Meeting with reporters after his appearance, Hederman expanded on this point. “There’s a certain time of the day when you can buy or sell gas and then there’s a time of day when you nominate for capacity on the pipelines and then there’s a time of day when you bid for providing electricity supply,” he said.

Those times of day “don’t line up in a way that you can make the decisions without having to gamble on some element of the process and when things were going as crazy as they were with that severe cold, people were making different kinds of decisions depending on their risk preferences,” the OMOI chief said. “Some people were saying, ‘I don’t think I want to bid on the electricity because I don’t know what the gas price will be for the marginal unit and I could lose money, so maybe if I know I can lock in a profit on gas I already own, that’s a better deal for me.'”

Within days of the deep freeze that struck much of New England in mid-January, Connecticut Attorney General Richard Blumenthal launched an investigation looking at the actions of power suppliers. Blumenthal said that he had obtained information that some generators sold natural gas on the spot market that could have otherwise been used for their own power plants during the recent power supply crunch.

Generators were quick to defend their actions in the wake of Blumenthal’s probe. Local press reports quoted electric power industry representatives as saying that the practice in question is acceptable under New England energy trading rules.

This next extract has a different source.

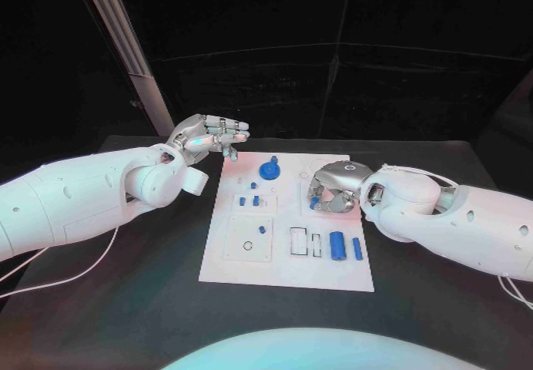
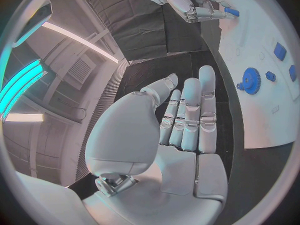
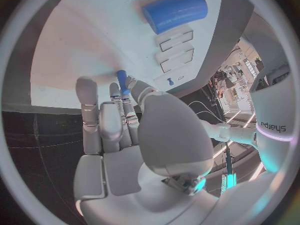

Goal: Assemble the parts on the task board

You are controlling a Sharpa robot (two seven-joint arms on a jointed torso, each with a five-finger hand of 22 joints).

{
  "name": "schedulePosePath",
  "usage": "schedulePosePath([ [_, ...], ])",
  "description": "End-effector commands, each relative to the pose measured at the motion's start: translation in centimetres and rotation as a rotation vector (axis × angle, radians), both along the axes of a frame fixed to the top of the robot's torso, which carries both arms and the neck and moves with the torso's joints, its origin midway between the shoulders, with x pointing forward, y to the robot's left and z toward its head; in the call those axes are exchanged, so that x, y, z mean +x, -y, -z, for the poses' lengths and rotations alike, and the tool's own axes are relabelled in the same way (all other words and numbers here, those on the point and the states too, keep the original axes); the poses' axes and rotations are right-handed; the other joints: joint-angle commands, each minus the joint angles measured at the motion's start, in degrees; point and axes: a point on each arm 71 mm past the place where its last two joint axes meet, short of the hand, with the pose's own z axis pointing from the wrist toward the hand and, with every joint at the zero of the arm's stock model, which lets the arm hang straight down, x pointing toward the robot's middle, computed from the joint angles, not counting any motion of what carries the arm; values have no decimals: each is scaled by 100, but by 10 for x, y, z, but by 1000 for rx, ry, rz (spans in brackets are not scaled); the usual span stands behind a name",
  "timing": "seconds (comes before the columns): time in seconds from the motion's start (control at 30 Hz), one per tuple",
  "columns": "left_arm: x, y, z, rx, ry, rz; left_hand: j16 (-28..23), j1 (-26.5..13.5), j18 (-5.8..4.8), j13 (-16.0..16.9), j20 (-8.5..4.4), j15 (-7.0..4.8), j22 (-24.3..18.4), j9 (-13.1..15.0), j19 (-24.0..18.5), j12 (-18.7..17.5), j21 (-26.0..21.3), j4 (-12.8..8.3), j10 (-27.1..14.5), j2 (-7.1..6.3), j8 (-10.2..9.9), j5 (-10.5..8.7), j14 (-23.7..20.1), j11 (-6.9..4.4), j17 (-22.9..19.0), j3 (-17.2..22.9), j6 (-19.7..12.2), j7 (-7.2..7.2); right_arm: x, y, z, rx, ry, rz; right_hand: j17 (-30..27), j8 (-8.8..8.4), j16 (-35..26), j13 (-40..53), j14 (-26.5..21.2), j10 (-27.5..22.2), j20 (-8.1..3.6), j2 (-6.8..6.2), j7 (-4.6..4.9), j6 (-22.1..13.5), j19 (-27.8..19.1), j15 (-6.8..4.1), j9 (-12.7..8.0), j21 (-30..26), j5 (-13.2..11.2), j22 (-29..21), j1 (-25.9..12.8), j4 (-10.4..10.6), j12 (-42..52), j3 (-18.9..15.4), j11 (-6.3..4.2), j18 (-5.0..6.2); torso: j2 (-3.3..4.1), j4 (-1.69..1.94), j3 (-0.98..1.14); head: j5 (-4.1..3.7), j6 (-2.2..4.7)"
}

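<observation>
1. The task board [image 1: 222, 262] lies flat in the middle of the black table [image 1: 133, 308], its long side running away from the robot.
2. The right hand [image 1: 331, 191] hovers over the board's right side, fingers curled downward, pinching a small blue peg [image 1: 316, 203] between thumb and a finger. In the right wrist view the same peg [image 3: 122, 81] stands out past the fingertips [image 3: 114, 92], above the white board surface.
3. The left hand [image 1: 209, 136] is raised off the board's far left corner — it holds nothing. In the left wrist view its fingers [image 2: 190, 110] lie straight and close together, palm bare, so the hand is released.
4. A blue gear [image 1: 270, 169] sits near the far end of the board, just left of the right hand; it also appears in the left wrist view [image 2: 251, 80].
5. A large blue cylinder [image 1: 336, 246] lies on the board's near right part, with a thinner blue pin [image 1: 357, 248] just beside it on the right — both well apart from either hand.
6. Small blue pieces [image 1: 254, 200] stand around the board's middle, left of the right hand.
</observation>
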Motion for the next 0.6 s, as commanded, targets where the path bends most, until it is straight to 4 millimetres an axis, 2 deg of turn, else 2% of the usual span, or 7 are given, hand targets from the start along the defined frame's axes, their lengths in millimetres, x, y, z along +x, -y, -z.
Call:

“It’s a practice that has existed since natural gas-fired power generation’s been around,” Neal Costello, general counsel for the Competitive Power Coalition, told the Hartford Courant in January. The coalition is a group of 12 power plant owners in the region. “It’s nothing new,” Costello said. “There are no scandals here and it’s disappointing that anyone would intimate that there was. We welcome the attorney general’s investigation.”

FERC Chairman Patrick Wood in late January told reporters that he had seen no indications as of that point in time that the power market in New England was manipulated.

As part of his probe, Blumenthal recently sent a subpoena to ISO New England (ISO-NE) asking the electric grid operator to submit, among other things, bidding-related data. He followed that move with the issuance of subpoenas to owners of power plants in Connecticut, with local press reports indicating that Blumenthal was also preparing to issue similar subpoenas to other generators in the New England region (see NGI, March 1).